Foi muito bom. No início de 2020, nos preparamos para uma catástrofe. Quando começou a degringolar, fizemos movimentos fortes para tentar sustentar os negócios. Em números, foi o melhor, com certeza. Mas sob o ponto de vista do ambiente, certamente não foi. Além de conviver com tantas perdas, tivemos o falecimento de um colaborador no México, o que afeta o ânimo de todos.
A chegada de um estagiário à presidência é emblemática para o grupo. E para o profissional?
Sim, comecei como estagiário em 1985, ainda nem saído da faculdade. São 36 anos no grupo, que tem essa característica, de formar profissionais para assumir responsabilidades ao longo da trajetória. É a volta da confiança que a gente deposita na organização e na sua cultura. A gente se prepara, trabalha, se dedica para quebrar barreiras. Sou do tipo de pessoa que não traça objetivos para cinco, 10, 15 anos. Nunca tive essa ambição. Sempre me preparo para enfrentar o próximo desafio. Assim, acabei chegando à presidência do grupo.
Como foi esse processo em um ano em que a empresa foi super demandada?

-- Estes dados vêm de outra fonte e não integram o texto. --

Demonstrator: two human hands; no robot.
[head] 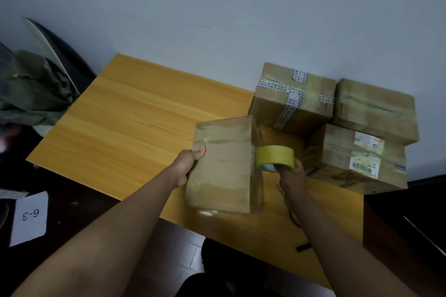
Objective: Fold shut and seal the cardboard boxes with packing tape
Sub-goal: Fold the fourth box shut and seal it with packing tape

Foi desafiador de tudo que é lado. A Fitesa é uma fábrica de insumos usados em equipamentos de proteção individual, os EPIs. A gente sabia que uma onda estava vindo, porque temos uma operação na China, onde tudo aconteceu antes. Lá passou só um dia fechada, até que fosse reconhecida como fabricante de produtos essenciais.

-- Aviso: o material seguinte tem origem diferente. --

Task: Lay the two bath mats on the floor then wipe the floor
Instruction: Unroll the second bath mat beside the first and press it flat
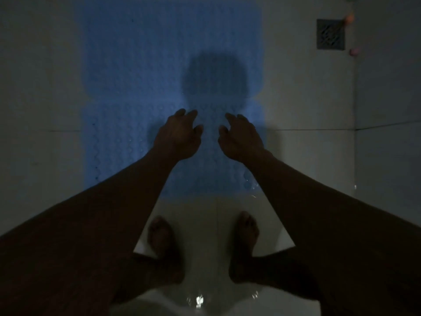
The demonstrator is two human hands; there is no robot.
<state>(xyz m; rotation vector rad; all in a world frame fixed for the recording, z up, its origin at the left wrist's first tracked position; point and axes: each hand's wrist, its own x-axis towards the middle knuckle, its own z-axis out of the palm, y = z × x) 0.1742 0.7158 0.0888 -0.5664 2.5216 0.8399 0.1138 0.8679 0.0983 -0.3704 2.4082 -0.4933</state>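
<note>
- The left hand point(178, 135) and right hand point(241, 137) are held out above the blue bath mat point(136, 87), side by side.
- Fingers are loosely curled apart; nothing is gripped.

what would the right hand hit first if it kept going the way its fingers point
Most likely the blue bath mat. The right hand hangs open with its fingers aimed forward and down over the mat, and nothing shows between them. How far above the mat it is cannot be judged in this dim view.

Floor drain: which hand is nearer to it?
Right. The right hand lies below-left of the floor drain; the left hand is farther left, over the blue mat.
</note>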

Todo esse mercado explodiu com a pandemia. Nossa unidade de Gravataí é voltada para esse segmento de EPIs.
Que insumo é esse que a Fitesa produz?
É o não tecido. O nome vem de uma negação do tecido, no sentido de que não usa fios e tear no processo de fabricação. É uma estrutura para confecção de produtos semelhantes aos feitos com tecido. Cumpre a mesma função, mas como tem processo de produção mais simples, é muito mais barato. Atuamos em dois setores, o de higiene, em que temos, no Brasil, cerca de 35% do mercado de fraldas de bebês e de adultos e absorventes femininos, e o de saúde, em que temos cerca de 60% do mercado formado por máscaras cirúrgicas, as N95, roupa de proteção. Todo esse mercado explodiu com a pandemia. Nossa unidade de Gravataí é voltada para esse segmento de EPIs.

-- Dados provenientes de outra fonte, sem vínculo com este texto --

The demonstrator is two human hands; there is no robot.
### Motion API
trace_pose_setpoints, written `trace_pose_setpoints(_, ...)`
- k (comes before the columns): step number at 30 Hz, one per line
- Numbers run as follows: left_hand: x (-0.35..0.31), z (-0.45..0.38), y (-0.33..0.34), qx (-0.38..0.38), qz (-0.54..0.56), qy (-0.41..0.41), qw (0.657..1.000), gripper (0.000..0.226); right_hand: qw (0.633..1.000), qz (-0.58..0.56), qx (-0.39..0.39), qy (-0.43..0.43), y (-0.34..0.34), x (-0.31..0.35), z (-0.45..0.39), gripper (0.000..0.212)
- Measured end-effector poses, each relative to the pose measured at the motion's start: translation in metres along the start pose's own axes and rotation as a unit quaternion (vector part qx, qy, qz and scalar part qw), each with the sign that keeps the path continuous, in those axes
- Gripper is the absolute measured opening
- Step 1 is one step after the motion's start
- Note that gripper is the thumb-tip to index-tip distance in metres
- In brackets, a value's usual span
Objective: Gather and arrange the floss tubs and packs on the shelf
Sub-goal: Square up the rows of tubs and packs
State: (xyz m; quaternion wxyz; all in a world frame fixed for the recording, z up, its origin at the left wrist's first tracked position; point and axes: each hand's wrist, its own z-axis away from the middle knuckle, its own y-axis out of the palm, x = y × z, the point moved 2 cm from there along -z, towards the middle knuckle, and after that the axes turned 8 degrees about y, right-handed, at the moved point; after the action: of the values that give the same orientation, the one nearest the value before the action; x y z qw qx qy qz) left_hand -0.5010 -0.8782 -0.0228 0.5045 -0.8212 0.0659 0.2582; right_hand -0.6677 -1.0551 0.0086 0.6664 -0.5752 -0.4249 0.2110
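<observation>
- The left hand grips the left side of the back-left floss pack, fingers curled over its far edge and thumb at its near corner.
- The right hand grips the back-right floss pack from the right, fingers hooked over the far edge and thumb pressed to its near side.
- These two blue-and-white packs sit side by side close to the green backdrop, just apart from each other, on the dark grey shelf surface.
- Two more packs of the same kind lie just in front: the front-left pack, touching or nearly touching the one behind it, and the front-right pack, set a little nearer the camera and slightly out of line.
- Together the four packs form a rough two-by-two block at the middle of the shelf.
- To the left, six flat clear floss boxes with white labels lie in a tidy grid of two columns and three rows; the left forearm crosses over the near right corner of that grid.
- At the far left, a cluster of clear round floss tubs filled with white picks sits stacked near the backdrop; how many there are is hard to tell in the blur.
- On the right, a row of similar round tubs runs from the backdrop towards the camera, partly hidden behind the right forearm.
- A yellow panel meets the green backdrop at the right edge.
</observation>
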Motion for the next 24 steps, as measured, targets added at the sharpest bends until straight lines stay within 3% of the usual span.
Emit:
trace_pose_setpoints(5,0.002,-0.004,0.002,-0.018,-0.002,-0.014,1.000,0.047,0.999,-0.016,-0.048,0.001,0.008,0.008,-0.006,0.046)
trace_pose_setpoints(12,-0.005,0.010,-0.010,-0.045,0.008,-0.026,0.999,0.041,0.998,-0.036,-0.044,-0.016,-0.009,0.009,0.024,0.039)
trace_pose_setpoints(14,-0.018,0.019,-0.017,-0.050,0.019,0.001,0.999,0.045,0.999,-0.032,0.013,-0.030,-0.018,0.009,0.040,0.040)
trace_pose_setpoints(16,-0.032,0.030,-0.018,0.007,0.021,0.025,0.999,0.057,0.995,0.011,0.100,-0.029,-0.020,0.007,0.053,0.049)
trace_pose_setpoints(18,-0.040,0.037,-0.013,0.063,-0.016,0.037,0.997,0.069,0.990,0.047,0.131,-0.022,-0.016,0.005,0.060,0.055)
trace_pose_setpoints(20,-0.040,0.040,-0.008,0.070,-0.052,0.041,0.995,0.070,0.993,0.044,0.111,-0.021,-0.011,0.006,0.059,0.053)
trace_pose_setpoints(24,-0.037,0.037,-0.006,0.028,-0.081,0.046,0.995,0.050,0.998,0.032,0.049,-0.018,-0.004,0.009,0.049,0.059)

O que fizeram para dar conta da demanda?
Normalmente, o mercado no Brasil era abastecido por de 5% a 10% de produtos nacionais, e 90% a 95% vinham da China. Com a pandemia, as máscaras ficaram presas na China, e as que saíam ou eram sequestradas no caminho para o Brasil em qualquer lugar que parassem. Nossos clientes precisavam, começaram a ligar, os pedidos explodiram de uma hora para outra. Havia uma pressão absurda. Como éramos o principal fornecedor, precisávamos achar uma solução para poder entregar o produto à sociedade. Tivemos muitos parceiros, Renner, Braskem, todos os fabricantes de roupa passaram a fazer aventais e máscaras.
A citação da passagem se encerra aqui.